Embora o conceito de autismo não fosse definido na época, o incluí na narrativa porque sempre vi essas condições como algo muito maior, mágico em muitos momentos. O autismo, ao contrário da Síndrome de Down, não tem características físicas visíveis nem é identificável no DNA, o que torna difícil afirmar sua presença no passado. Porém, intuo que o autismo, como a Síndrome de Down, sempre fez parte da história da humanidade, existindo desde tempos imemoriais, embora sem a nomenclatura que usamos hoje. Essas condições sempre estiveram aqui, com suas nuances e encantos, talvez até mais compreendidas em algumas sociedades antigas.

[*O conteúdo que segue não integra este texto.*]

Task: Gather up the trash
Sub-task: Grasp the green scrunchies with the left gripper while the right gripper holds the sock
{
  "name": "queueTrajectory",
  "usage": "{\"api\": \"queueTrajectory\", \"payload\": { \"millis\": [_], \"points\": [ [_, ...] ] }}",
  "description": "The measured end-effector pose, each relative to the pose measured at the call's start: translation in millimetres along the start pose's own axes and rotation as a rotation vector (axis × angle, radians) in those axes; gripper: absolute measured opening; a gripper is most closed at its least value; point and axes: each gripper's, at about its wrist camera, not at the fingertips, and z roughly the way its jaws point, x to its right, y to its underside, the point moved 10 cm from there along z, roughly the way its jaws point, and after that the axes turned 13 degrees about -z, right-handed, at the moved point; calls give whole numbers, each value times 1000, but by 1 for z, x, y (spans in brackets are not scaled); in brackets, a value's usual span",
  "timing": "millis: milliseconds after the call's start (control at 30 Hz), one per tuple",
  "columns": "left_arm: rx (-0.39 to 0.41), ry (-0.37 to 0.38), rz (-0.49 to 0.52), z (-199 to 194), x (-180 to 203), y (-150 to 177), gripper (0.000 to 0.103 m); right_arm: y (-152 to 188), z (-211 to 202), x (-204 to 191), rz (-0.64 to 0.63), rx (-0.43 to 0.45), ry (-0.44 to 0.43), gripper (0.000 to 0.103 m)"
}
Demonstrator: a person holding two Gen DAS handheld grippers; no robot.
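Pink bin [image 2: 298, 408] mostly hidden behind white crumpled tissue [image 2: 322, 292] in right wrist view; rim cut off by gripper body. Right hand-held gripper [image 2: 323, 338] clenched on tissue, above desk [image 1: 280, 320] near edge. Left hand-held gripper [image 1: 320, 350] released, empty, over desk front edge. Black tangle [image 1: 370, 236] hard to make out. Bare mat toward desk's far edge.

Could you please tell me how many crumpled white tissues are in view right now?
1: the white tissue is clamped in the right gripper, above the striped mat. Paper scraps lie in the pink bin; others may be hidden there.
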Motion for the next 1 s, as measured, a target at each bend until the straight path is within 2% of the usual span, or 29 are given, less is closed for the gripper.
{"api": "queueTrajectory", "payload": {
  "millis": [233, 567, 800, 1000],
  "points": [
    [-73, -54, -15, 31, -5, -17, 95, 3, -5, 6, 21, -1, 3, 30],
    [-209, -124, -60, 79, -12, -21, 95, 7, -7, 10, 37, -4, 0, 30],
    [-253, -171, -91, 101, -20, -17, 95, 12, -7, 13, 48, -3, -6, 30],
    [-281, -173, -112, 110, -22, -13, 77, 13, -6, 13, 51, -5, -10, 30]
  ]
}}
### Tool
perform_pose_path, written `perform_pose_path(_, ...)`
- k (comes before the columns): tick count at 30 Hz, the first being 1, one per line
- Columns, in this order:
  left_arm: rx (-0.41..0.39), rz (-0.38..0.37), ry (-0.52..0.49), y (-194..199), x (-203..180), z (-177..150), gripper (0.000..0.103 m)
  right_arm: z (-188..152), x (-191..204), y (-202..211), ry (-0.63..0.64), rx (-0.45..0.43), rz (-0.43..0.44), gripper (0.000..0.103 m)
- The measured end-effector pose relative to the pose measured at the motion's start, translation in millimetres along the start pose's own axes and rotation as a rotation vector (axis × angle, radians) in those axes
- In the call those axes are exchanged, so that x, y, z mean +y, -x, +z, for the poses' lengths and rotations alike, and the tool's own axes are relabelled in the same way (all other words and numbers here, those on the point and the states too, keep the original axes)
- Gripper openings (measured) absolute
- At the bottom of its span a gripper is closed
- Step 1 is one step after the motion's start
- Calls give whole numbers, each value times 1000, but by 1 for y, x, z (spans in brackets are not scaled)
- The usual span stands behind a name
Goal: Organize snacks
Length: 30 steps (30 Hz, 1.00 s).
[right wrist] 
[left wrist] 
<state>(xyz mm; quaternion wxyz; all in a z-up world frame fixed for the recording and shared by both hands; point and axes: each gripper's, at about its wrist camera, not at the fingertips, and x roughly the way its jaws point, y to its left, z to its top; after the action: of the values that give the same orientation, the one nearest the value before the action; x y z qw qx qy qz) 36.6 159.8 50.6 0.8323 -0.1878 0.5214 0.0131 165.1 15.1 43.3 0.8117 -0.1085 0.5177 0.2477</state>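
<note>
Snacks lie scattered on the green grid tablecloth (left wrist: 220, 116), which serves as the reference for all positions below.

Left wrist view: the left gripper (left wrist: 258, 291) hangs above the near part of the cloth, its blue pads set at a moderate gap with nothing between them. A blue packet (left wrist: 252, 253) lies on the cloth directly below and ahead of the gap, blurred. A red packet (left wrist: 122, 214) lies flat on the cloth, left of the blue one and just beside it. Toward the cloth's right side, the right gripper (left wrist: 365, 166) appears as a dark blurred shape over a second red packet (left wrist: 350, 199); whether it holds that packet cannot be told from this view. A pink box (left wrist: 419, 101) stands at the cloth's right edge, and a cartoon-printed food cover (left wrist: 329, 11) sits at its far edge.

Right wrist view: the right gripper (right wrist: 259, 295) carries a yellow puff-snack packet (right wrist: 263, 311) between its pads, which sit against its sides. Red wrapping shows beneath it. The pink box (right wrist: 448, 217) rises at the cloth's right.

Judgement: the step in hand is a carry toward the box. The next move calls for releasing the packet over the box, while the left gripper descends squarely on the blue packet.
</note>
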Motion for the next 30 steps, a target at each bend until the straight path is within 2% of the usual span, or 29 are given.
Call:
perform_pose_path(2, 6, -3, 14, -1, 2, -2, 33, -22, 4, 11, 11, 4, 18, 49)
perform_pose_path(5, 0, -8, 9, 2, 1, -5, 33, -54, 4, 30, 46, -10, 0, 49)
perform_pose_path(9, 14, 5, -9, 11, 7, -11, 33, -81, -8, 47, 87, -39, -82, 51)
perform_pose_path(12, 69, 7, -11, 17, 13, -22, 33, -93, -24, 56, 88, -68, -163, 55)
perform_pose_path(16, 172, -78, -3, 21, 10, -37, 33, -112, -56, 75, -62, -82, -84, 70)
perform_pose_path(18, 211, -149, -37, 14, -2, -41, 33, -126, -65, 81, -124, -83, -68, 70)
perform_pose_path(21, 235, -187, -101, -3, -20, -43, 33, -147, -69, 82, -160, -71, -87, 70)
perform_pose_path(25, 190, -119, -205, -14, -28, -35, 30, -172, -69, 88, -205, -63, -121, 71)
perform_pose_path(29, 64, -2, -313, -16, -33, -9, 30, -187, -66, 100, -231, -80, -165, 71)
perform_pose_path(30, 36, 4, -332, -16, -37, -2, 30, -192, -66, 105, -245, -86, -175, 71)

Essa pesquisa e essas descobertas me inspiraram a criar Orssana Stevenson e o Universo entre os Mundos, pois, para mim, tanto a Síndrome de Down quanto o autismo não são limitações. Eu não vejo assim. Falo sobre o que, para muitos pais e mães, é um encantamento profundo. Existe algo especial que nos compele a sentir, no íntimo de tudo, uma imensa gratidão por essas vidas, que são um presente para o mundo.